An exact, complete copy of the data that follows is needed.

§ **DATASET SECTION**:
++++++

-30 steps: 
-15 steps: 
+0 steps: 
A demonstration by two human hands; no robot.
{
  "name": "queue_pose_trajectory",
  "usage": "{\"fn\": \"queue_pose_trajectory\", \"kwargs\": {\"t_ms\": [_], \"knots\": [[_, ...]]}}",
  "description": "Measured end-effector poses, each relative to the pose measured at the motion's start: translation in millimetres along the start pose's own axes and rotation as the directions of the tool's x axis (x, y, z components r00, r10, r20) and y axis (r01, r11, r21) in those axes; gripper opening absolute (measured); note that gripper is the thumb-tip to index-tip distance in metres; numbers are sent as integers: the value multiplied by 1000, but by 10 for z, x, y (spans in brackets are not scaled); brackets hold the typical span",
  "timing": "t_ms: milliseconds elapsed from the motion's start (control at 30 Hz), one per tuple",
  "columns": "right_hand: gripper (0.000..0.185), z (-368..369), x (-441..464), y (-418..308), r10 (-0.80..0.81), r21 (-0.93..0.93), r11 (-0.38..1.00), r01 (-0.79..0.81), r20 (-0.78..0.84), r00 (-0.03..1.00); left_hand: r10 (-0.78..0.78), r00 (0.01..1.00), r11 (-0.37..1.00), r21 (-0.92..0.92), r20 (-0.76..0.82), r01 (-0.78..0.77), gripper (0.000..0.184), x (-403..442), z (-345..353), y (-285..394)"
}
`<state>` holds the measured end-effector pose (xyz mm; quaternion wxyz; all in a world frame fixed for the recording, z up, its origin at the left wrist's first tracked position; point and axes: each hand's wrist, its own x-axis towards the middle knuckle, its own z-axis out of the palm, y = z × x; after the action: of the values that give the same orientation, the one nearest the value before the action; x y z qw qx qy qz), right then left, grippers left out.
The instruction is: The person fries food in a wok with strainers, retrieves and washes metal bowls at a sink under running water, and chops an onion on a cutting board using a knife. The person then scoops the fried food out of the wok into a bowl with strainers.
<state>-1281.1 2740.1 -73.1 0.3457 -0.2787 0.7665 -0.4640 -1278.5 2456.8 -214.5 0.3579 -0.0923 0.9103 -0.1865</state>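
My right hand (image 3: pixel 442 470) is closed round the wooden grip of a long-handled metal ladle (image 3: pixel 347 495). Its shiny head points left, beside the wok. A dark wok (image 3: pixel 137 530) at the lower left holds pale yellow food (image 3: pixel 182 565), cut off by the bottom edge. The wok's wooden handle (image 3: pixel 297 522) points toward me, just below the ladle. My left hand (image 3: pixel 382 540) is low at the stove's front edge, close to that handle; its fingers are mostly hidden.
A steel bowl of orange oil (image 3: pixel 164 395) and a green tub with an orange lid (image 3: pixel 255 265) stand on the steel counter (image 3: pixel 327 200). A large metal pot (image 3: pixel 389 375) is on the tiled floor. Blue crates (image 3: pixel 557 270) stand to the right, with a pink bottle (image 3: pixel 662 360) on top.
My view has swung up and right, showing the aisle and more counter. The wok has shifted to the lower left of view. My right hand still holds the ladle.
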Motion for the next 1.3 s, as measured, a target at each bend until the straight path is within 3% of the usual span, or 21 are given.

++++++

§ **RESPONSE TO THE EXERCISE**:
-30 steps: 
-15 steps: 
+0 steps: 
A demonstration by two human hands; no robot.
{
  "name": "queue_pose_trajectory",
  "usage": "{\"fn\": \"queue_pose_trajectory\", \"kwargs\": {\"t_ms\": [_], \"knots\": [[_, ...]]}}",
  "description": "Measured end-effector poses, each relative to the pose measured at the motion's start: translation in millimetres along the start pose's own axes and rotation as the directions of the tool's x axis (x, y, z components r00, r10, r20) and y axis (r01, r11, r21) in those axes; gripper opening absolute (measured); note that gripper is the thumb-tip to index-tip distance in metres; numbers are sent as integers: the value multiplied by 1000, but by 10 for z, x, y (spans in brackets are not scaled); brackets hold the typical span",
  "timing": "t_ms: milliseconds elapsed from the motion's start (control at 30 Hz), one per tuple",
  "columns": "right_hand: gripper (0.000..0.185), z (-368..369), x (-441..464), y (-418..308), r10 (-0.80..0.81), r21 (-0.93..0.93), r11 (-0.38..1.00), r01 (-0.79..0.81), r20 (-0.78..0.84), r00 (-0.03..1.00); left_hand: r10 (-0.78..0.78), r00 (0.01..1.00), r11 (-0.37..1.00), r21 (-0.92..0.92), r20 (-0.76..0.82), r01 (-0.78..0.77), gripper (0.000..0.184), x (-403..442), z (-345..353), y (-285..394)"
}
`<state>` holds the measured end-effector pose (xyz mm; quaternion wxyz; all in a world frame fixed for the recording, z up, its origin at the left wrist's first tracked position; point and axes: each hand's wrist, its own x-axis towards the middle knuckle, its own z-axis out of the palm, y = z × x; after the action: of the values that give the same orientation, the one nearest the value before the action; x y z qw qx qy qz), right then left, grippers left out.
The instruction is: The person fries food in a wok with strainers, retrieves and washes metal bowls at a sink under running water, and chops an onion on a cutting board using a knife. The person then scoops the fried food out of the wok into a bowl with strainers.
<state>-1281.1 2740.1 -73.1 0.3457 -0.2787 0.7665 -0.4640 -1278.5 2456.8 -214.5 0.3579 -0.0923 0.9103 -0.1865</state>
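My right hand (image 3: pixel 442 470) is closed round the wooden grip of a long-handled metal ladle (image 3: pixel 347 495). Its shiny head points left, beside the wok. A dark wok (image 3: pixel 137 530) at the lower left holds pale yellow food (image 3: pixel 182 565), cut off by the bottom edge. The wok's wooden handle (image 3: pixel 297 522) points toward me, just below the ladle. My left hand (image 3: pixel 382 540) is low at the stove's front edge, close to that handle; its fingers are mostly hidden.
A steel bowl of orange oil (image 3: pixel 164 395) and a green tub with an orange lid (image 3: pixel 255 265) stand on the steel counter (image 3: pixel 327 200). A large metal pot (image 3: pixel 389 375) is on the tiled floor. Blue crates (image 3: pixel 557 270) stand to the right, with a pink bottle (image 3: pixel 662 360) on top.
My view has swung up and right, showing the aisle and more counter. The wok has shifted to the lower left of view. My right hand still holds the ladle.
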Motion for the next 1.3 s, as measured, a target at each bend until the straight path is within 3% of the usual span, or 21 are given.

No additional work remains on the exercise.